*How to complete this task*.
From the entries below, reproduce exactly the line containing "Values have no", the line containing "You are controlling", and every line in between, with nothing added.

--- Data records Enclosed Below ---

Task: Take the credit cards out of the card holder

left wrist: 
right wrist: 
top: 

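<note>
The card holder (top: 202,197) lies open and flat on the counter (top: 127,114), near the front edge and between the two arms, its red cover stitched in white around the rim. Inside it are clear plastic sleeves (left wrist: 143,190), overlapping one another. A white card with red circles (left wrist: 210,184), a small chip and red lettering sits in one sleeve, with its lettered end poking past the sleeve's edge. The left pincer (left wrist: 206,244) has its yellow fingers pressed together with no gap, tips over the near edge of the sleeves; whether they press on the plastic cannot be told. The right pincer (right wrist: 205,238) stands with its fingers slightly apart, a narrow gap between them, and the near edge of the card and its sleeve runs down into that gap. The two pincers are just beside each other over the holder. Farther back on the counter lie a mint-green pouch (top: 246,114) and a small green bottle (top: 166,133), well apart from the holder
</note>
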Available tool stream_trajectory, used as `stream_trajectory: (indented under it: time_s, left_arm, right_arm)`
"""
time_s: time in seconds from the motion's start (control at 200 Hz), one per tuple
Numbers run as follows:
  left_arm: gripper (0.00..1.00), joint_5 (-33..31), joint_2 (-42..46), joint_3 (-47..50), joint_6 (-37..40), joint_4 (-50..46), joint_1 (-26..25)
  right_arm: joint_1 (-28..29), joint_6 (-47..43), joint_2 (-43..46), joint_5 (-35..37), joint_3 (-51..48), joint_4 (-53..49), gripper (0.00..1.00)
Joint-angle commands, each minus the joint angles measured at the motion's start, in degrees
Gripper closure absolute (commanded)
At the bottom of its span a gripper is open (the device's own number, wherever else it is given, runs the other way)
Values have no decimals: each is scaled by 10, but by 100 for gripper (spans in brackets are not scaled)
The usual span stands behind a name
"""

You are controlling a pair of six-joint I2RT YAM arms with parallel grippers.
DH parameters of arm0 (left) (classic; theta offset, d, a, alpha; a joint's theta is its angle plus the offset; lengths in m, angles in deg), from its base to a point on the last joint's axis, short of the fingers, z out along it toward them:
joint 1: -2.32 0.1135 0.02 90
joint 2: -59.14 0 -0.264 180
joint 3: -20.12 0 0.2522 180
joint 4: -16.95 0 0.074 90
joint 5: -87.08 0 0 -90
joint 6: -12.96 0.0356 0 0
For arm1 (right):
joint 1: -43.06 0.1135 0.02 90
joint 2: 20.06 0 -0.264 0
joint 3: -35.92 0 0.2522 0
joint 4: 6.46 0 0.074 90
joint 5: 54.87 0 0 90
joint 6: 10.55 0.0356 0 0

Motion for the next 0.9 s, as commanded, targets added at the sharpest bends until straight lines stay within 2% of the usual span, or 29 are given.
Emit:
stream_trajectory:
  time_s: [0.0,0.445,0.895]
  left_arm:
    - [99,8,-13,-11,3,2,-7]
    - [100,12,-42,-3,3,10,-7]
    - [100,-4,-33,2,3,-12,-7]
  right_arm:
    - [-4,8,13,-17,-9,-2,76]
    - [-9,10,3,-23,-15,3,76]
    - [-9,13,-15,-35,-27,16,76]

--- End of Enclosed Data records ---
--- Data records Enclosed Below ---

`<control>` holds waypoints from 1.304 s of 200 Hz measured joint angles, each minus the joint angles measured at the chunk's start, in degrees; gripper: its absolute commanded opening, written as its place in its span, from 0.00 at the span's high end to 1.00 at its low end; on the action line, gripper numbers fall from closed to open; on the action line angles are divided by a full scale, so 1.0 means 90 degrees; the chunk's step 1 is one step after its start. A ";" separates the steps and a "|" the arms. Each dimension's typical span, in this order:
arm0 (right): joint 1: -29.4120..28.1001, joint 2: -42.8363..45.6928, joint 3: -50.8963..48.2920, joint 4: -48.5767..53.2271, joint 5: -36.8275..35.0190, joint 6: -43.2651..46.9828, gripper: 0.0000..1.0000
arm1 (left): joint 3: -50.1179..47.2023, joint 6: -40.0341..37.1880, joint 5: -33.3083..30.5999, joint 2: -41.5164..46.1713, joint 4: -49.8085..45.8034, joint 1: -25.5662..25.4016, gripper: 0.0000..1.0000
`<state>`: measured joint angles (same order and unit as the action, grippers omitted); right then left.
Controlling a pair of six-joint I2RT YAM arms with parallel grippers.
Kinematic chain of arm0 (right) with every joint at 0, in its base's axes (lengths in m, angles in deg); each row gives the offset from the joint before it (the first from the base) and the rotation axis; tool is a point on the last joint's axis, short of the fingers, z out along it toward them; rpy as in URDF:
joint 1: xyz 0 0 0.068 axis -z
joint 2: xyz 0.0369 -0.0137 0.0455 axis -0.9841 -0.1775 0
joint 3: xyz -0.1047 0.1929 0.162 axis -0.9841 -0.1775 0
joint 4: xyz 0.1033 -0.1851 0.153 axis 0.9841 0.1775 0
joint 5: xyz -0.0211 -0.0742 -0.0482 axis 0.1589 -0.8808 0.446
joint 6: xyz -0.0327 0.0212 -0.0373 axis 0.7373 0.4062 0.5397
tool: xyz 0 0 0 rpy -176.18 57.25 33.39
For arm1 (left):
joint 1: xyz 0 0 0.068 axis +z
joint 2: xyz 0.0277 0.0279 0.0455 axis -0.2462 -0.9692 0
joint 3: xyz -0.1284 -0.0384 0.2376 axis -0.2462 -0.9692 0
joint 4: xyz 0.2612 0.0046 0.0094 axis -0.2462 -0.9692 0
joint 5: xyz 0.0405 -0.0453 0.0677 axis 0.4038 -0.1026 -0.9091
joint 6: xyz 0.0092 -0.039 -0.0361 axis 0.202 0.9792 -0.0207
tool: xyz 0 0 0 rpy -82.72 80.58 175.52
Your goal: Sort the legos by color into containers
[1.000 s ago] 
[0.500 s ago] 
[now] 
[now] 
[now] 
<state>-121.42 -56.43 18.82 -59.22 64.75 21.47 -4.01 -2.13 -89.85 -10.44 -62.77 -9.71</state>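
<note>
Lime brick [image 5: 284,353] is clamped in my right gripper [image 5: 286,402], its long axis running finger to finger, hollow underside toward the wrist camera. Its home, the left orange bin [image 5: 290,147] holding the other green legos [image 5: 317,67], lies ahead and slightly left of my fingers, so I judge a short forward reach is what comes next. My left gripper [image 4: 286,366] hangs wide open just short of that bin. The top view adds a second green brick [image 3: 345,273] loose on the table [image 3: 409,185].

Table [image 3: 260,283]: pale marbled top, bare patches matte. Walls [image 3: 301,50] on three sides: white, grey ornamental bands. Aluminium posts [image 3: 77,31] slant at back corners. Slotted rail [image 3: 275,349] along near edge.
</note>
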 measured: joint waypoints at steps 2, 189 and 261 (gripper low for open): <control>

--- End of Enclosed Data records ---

*Solution for this problem*.
Values have no decimals: each is scaled by 10, but by 100 for gripper (spans in brackets are not scaled)
The usual span stands behind a name
"""

You are controlling a pair of six-joint I2RT YAM arms with parallel grippers.

The answer was written out completely.